Prove that a transitive relation can be "shortcutted"

Question

I want to prove the following theorem and already spent a lot of time on doing this, but almost unsuccessfully:

Let $R$ be a transitive relation over the set $A$. Prove that in the graphical representation of the relation (that is, the graph $(A, R)$), that $(u, v) \in R$ if $v$ is reachable from $u$.

So, reachability here I think means that there is a path from $u$ to $v$. What I tried so far:

1. I tried to prove that "$v$ is reachable from $u$ $\implies uRv$" using contradiction that $u \not R v$. I thought that if there is a path, then we can find some $x$, where $uRx$, but $x \not R v$, otherwise it would mean that $uRv$. And this led me to the conclusion that it must be at least one more point between $x$ and $v$ and so on ad infinitum.
2. Another attempt was hiring contrapositive with further contradiction (if $u \not R v \implies v$ is not reachable from $u$. Then for the sake of contradiction assuming that there is a path between $u$ and $v$). But this also led me to the same result as the first one.
3. Since the first and the second attempts led me to an "endless" path between $u$ and $v$ I thought that induction can be a solution here. First of all, let's assume that any set, constructed of the elements of the path $uRx_1, x_1Rx_2, ..., x_nRv$ have the greatest element in respect to $R$. (I will prove it if my proof of the original theorem is correct). So let $P(n)$ is true when "if there is $n$-length path between $u$ and $v$, then $uRv$" is true. I'm not sure but it seems that $P(0)$ is true, because there is always a zero-path between any elements. Let's consider any $n+1$-length path and remove the greatest element $x_{n+1}$ from it. The resulting path has length $n$, so that we sure know that $uRx_n$. Now put the $x_{n+1}$ back and since we know that $x_{n + 1}$ is the greatest it means that $x_{n} R x_{n+1}$. Then by transitivity we have that $uRx_{n+1}$.

UPDATE:

First of all, let's assume that any set, constructed of the elements of the path $uRx_1, x_1Rx_2, ..., x_nRv$ have the greatest element in respect to $R$

Now I think that this lemma above is another way to prove the theorem. So if I proved it, I could prove that the greatest element is $v$ and then we would have $uRv$.

I'm sorry for a lot of text, but I'd like you to look at all my attempts and, probably, suggest how I can improve all of them to prove the theorem (if this is possible). So does my induction hypothesis seem good or is there a better one for this theorem? Is it correct to say that $P(0)$ is true?

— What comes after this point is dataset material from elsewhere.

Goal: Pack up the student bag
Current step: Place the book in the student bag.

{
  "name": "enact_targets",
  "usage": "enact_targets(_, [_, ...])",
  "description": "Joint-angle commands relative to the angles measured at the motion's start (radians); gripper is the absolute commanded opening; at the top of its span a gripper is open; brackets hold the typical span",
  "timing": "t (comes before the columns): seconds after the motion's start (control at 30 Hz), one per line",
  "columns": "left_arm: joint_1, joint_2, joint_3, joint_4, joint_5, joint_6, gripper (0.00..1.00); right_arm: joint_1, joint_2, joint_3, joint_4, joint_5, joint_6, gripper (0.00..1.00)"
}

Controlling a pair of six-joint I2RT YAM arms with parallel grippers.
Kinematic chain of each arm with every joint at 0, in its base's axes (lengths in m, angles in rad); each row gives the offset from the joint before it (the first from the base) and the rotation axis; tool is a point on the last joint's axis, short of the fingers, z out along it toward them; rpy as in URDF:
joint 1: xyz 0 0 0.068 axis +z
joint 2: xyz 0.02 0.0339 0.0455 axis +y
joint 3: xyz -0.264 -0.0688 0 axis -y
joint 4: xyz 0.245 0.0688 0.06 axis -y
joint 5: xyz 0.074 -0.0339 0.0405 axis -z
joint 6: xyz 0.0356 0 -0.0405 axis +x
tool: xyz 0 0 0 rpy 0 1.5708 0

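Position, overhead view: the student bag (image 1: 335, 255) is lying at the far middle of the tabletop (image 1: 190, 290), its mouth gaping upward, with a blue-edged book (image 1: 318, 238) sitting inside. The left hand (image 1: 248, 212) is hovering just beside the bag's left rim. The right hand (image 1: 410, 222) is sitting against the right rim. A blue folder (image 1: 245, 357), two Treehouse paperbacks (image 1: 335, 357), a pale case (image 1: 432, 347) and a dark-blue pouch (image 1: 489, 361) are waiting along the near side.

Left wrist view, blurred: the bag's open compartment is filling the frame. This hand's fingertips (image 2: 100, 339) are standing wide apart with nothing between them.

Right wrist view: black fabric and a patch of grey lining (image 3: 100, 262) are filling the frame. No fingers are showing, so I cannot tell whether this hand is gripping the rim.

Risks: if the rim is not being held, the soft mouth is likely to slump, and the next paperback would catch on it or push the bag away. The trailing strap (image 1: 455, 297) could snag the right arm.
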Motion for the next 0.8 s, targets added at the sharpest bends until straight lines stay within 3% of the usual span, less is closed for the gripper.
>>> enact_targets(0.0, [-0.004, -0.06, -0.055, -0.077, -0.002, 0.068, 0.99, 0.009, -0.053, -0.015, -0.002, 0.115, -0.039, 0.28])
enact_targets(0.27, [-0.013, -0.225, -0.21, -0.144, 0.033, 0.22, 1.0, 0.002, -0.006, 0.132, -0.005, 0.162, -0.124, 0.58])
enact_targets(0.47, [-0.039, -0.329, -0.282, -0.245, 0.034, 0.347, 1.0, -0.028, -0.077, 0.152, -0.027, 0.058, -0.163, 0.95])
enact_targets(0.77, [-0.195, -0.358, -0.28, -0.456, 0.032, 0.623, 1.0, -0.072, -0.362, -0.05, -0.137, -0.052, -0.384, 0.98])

And could you please provide any hints how this theorem can be proved without induction (like I tried in my first and second attempts) if this is possible? I'd be also grateful if you can criticize my conclusions and assumptions.

Answer 1

Your attempts 1 and 2 are just two different ways to present essentially the same proof.

The logical form of attempt 1 is: you suppose that "$v$ is reachable from $u$" and "$u \, \not R \, v$", then you show that these assumptions lead to conclude "$v$ is not reachable from $u$", which gives you a contradiction with your first assumption. Hence, if you suppose that "$v$ is reachable from $u$" then "$u \, R \, v$".

The logical form of attempt 2 is: you suppose that "$u \, \not R \, v$", then you show that this assumption leads to conclude "$v$ is not reachable from $u$". According to a well-known result in logic, this amounts to say if you suppose that "$v$ is reachable from $u$" then "$u \, R \, v$".

The problem in your attempts 1 and 2 is that it is not clear at all how you conclude that "$v$ is not reachable from $u$". What you sketched seems to suggest that there is an arbitrarily long finite path (or maybe an infinite path) from $u$ to $v$, but this is not enough to conclude because it does not exclude the possibility that there is a finite path from $u$ to $v$ and so that $v$ is reachable from $u$.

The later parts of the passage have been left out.